Telecommunications businesses, including fixed-line, Internet, mobile-phone, pay-television and computing services, accounted for more than 90 percent of PCCW’s first-half revenue of HK$11.8 billion (US$1.5 billion), with the rest coming from property. Spokeswoman Anita Choi declined to comment on which of the company’s assets would be included in the proposed spinoff.
Li Ka-shing (李嘉誠), Hong Kong’s richest man and the PCCW chairman’s father, spun off some container-terminal operations from Hutchison Whampoa Ltd (和記黃埔) earlier this month. The newly formed investment trust, Hutchison Port Holdings Trust (和記港口控股信托), fell 5.9 percent on its first day of trading in Singapore on Friday.

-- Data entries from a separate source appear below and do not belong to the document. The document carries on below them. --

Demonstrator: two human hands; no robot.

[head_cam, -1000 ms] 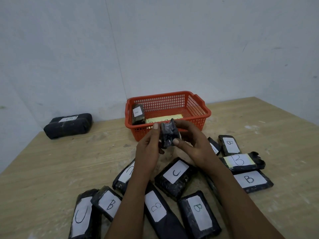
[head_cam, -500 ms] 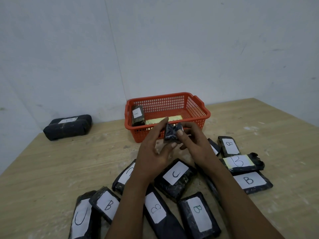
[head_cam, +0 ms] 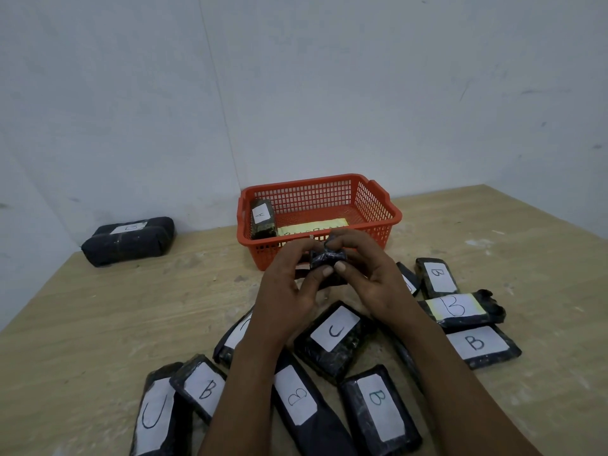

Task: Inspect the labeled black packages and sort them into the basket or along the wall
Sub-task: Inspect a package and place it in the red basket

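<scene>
Worktop [head_cam: 98, 324]: pale wood, scuffed and dusty, pushed into a corner of white walls.

Red basket [head_cam: 378, 205]: mesh plastic, at the worktop's far edge near the wall corner. Inside it, a black package labelled A [head_cam: 261, 218] leans at the left end; a yellow paper strip [head_cam: 312, 229] with writing lies flat on the basket floor, writing not readable.

Large black bundle [head_cam: 128, 240]: lies at the far left corner of the worktop against the wall, white label on top, letter unclear.

Loose packages, near edge of the worktop: a C package [head_cam: 332, 339] at the centre just under the wrists; a C package [head_cam: 154, 413] at the near left, with a B package [head_cam: 200, 386] overlapping it; two B packages [head_cam: 299, 399] [head_cam: 378, 406] side by side between the forearms. Toward the right edge, three B packages: one small [head_cam: 436, 278], one with a yellowish label [head_cam: 460, 307], one flat [head_cam: 477, 343].

Held package [head_cam: 327, 258]: small, black, crumpled wrap, lifted above the worktop just in front of the basket's near wall. Label not visible.

Left hand [head_cam: 289, 284]: fingers curled round the package's left side, thumb pressed on its near face.

Right hand [head_cam: 371, 278]: fingers curled over the top and right side, thumb on the near face beside the left thumb.
</scene>
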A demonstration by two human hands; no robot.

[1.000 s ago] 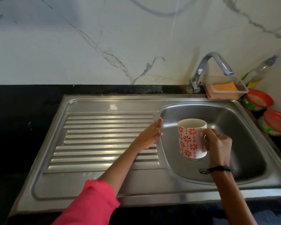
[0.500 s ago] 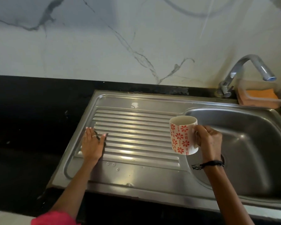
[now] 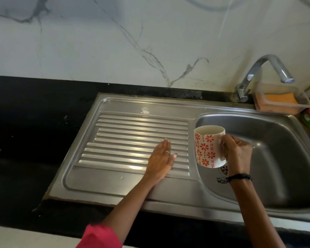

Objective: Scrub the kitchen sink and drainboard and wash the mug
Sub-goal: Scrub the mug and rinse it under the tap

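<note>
My right hand (image 3: 237, 153) holds the mug (image 3: 208, 146) by its handle, fingers curled round it, upright above the left edge of the sink (image 3: 283, 169), right of centre in the frame. My left hand (image 3: 160, 161) lies flat with straight fingers on the ribbed drainboard (image 3: 125, 138), mid-frame, just left of the mug. A tap (image 3: 263, 76) and an orange sponge (image 3: 278, 98) in a clear tub sit upper right.

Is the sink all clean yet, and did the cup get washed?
Nothing looks finished. Right now the left hand lies flat on the ribbed drainboard, and the right hand holds the mug upright over the sink. No water runs from the tap; the sponge sits unused in its tub.
</note>
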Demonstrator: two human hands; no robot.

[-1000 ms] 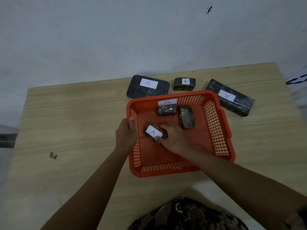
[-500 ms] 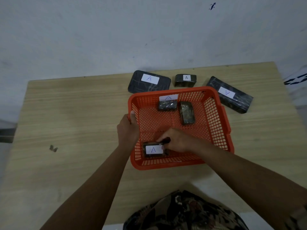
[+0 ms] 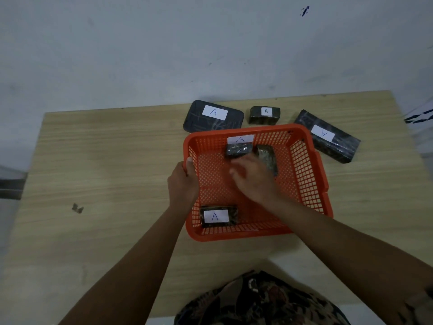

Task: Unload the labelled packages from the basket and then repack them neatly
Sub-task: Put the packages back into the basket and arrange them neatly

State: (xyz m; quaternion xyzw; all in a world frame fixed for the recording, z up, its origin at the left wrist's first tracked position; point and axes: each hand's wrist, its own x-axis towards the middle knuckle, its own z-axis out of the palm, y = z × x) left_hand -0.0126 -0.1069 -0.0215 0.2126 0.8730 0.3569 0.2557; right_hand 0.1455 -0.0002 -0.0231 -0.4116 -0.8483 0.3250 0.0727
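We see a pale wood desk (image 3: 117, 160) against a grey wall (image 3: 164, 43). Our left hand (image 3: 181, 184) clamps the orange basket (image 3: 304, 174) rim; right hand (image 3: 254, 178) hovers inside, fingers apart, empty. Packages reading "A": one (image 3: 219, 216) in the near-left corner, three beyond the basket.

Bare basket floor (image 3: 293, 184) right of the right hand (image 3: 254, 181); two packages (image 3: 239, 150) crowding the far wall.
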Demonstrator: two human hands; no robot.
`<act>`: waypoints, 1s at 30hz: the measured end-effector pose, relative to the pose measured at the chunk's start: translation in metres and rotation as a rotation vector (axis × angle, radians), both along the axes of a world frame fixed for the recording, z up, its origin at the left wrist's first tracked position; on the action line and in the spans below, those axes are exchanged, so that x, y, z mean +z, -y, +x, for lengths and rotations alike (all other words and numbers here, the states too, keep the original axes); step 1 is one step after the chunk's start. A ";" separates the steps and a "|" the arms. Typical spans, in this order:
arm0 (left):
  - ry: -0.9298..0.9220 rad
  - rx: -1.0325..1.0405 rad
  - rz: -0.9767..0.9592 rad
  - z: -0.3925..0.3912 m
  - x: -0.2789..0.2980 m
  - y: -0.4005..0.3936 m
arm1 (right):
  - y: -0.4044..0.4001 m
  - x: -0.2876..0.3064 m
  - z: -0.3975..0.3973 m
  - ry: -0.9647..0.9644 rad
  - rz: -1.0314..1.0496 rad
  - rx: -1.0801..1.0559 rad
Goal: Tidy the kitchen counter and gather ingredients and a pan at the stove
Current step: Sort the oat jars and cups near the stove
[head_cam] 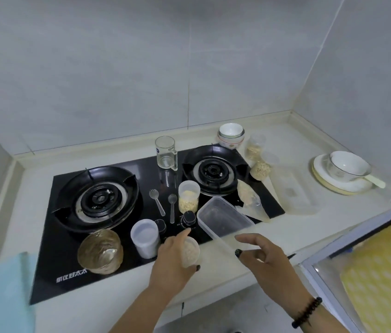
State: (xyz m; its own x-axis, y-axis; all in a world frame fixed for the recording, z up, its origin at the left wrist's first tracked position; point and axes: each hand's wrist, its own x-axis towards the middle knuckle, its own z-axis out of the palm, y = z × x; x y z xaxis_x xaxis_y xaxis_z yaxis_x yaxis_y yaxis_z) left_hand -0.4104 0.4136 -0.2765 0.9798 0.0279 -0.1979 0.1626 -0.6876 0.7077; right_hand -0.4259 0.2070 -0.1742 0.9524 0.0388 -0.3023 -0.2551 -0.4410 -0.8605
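Translucent plastic fills my left hand (173, 258): its grip is curled round a small tub of oats (191, 252), held just over the stove's (45, 260) front edge, while my right hand (265, 257) hovers with fingers spread and empty. Just beyond and between both hands lies the clear rectangular box (224, 218), its long axis running front-right to back-left, nearer my right. Farther back stand an oat jar (189, 199), a glass jug (165, 155) and stacked bowls (231, 138) on the desk (309, 140).

Cups (189, 197) and tub (224, 217) crowd stove middle; left burner (97, 198) open
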 end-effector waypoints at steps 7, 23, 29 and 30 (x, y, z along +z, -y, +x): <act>-0.015 0.231 -0.226 0.010 0.033 -0.005 | -0.014 -0.004 0.068 0.004 0.047 0.192; 0.219 0.881 -0.942 0.021 0.118 0.019 | -0.055 -0.042 0.225 0.167 -0.175 0.712; 0.292 1.007 -1.079 0.010 0.117 0.039 | -0.060 -0.079 0.237 0.111 -0.084 0.764; 0.295 1.035 -1.085 0.007 0.116 0.041 | -0.061 -0.083 0.239 0.115 -0.066 0.774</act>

PCCW has lost more than 90 percent of its value since the younger Li in 2000 used his Internet start-up Pacific Century Cyberworks Ltd to take over Cable & Wireless HKT, the former phone monopoly in Hong Kong, to create a company valued at about US$41 billion in the biggest merger between two Asian firms at the time. PCCW has a market value of HK$24.9 billion.
UNSUCCESSFUL BIDS
Li, 44, was unable to sell his controlling holding in PCCW to former Citigroup Inc banker Francis Leung (梁伯韜) in 2006 after failing to secure minority shareholder approval.
That followed unsuccessful bids to sell PCCW’s main telecommunications assets to TPG Inc and Macquarie Group Ltd in the same year.
In October 2008, PCCW scrapped the proposed sale of as much as 45 percent of its HKT Group Holdings Ltd (HKT集團控股) unit, owner of the company’s main telecommunications and pay-television businesses, citing a lack of attractive offers during the global financial crisis.